## Logs and hash maps

* Strictly speaking, a **log** is any append-only sequence of records. Logs may be human-readable, or they may only be machine-readable.
* This is distinct from application logs, which are a specific type of log. The two concepts are sometimes conflated however.
* Logs are a fundamental structure in a database. Logs are fast because it's hard to beat the performance of simply appending to a file.
* Another fundamental structure is the **index**. An index is a data structure which speeds up read operations. It usually slows down writes however because it requires performing work on every insert or append operation.

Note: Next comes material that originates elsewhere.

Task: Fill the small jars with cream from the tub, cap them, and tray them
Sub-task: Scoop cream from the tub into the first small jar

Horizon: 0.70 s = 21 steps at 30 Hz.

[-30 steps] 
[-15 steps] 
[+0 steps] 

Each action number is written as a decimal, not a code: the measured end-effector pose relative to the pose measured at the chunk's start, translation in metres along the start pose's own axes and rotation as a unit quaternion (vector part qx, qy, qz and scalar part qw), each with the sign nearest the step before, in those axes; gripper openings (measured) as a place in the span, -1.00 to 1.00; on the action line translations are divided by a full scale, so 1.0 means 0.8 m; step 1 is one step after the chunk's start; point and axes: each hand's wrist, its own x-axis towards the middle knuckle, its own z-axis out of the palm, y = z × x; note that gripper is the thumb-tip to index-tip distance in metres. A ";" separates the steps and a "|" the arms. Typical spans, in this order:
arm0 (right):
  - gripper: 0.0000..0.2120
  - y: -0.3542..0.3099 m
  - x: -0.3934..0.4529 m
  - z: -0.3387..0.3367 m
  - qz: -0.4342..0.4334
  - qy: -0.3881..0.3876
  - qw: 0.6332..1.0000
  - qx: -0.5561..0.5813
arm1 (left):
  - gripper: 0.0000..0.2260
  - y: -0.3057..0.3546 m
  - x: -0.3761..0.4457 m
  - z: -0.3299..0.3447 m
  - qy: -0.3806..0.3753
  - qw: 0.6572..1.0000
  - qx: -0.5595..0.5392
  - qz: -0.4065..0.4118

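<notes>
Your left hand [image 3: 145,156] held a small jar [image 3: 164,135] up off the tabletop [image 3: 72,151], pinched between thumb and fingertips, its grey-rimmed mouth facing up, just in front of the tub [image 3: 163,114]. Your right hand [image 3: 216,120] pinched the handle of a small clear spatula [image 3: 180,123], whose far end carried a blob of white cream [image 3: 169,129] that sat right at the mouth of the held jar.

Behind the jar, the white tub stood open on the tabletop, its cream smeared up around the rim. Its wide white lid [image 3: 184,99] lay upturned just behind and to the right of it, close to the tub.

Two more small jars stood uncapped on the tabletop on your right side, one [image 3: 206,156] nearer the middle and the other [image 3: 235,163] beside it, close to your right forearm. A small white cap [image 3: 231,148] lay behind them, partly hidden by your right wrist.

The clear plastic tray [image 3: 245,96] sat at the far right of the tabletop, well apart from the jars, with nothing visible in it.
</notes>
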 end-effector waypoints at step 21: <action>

* The **hash map** is a simple but effective index structure.
* Both Python and JavaScript objects are ultimately just implementations of hash maps. So are the `dict` and `Map` classes in these languages.
* Databases using logs for primary storage are said to be using **log-structured storage**.
* If you combine a log and a hash map, you have a database! Thus the simplest possible practical (you can technically omit the index, but then a read operation would require a full file scan!) database: an append-only file store with an in-memory hash map index pointing to the byte offsets of records of interest.
* [Bitcask](https://en.wikipedia.org/wiki/Bitcask) is basically this, and it's a backing store for a number of more advanced architectures, as well as a database option in and of itself.
* This architecture has lots of advantages:
  * Low read and write latency, with predictable timing. Reading is just a single disc read, writing is a single disc write.
  * High throughput.
  * Backup is as easy as copying the file.
  * Straightforward error recovery. Only the last element being written can get corrupted.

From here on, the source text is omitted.